Herbert Knaup gehört seit den Siebzigerjahren zur deutschen Schauspielwelt und ist bis heute präsent. Seit 2015 verkörpert er in der Serie „Die Kanzlei“ den Rechtsanwalt Markus Gellert und ist in dieser Rolle am 2. Januar in der neuen Folge „Weites Land“ zu sehen.
In wenigen Monaten feiert Knaup seinen 70. Geburtstag. Im Interview mit t-online spricht der Schauspieler über das Älterwerden in der Film- und Fernsehbranche, Spannungsfelder zwischen den Generationen und teilt klare Gedanken zum neuen Wehrdienstmodell.
t-online: Herr Knaup, Sie leben seit 25 Jahren in Berlin – können Sie sich vorstellen, wieder in Ihren Heimatort Sonthofen im Allgäu zu ziehen?
Herbert Knaup: Sonthofen ist wunderschön und idyllisch, ich bin regelmäßig dort.
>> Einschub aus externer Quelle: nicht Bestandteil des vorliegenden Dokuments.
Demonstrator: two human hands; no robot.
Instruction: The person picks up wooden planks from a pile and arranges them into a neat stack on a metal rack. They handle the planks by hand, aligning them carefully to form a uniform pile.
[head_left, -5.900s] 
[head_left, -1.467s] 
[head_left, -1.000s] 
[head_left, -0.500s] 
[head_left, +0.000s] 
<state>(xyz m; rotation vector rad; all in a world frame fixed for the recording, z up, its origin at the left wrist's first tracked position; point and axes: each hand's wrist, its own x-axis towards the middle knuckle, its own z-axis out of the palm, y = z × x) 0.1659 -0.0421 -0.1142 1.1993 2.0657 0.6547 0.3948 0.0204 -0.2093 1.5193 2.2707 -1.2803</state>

Aber wieder dort zu leben, fände ich schwierig. Die Sonne geht in den Tälern selbst im Sommer schon ab 17 Uhr unter. Ich wüsste gar nicht, wie ich dort meinen Lebensunterhalt verdienen sollte. Ich brauche das Stadtgetriebe.
Reizt Sie stattdessen ein anderer Ort, vielleicht einer im Ausland?
Man soll niemals nie sagen. Wenn, dann würde ich in den Süden Richtung Italien oder Spanien auswandern. Noch bin ich aber Städter und in Berlin.
Warum haben Sie damals Ihre Heimat verlassen?
Ich bin weg, weil ich mit 17 Jahren dachte, in Sonthofen sei es zu eng, da muss ich raus. Es gibt da eine Parallele zu unserem Film „Die Kanzlei: Weites Land“. Meine Figur, der Anwalt Markus Gellert, ist auf dem Bauernhof aufgewachsen und ergriff die Flucht, um zu studieren. Mich persönlich hat die Hippie-Zeit aus dem Allgäu herauskatapultiert. Die Weltoffenheit schwappte plötzlich in jedes Dorf der Welt, und man sagte wie im John-Lennon-Song: „‚Give Peace a Chance‘ – werde frei und erfinde dich neu.“ Mein Vater war Schlosser und fand gut, dass ich mich weiterentwickeln wollte. So habe ich überhaupt den Mut gefasst, Schauspieler zu werden.
Haben Sie Ihre Berufswahl jemals bereut?
Nein, ich habe mit 18 meinen Beruf gefunden. Im kommenden März werde ich 70 Jahre alt, bin also bald schon 52 Jahre in dem Job und wollte ihn in all der Zeit nie aufgeben. Schauspielen ist das, was ich wirklich kann, worin ich ausgebildet bin. Ich habe viele Möglichkeiten, kann für Film und Fernsehen drehen, Lesungen geben oder Theater spielen. Das ist ein Geschenk.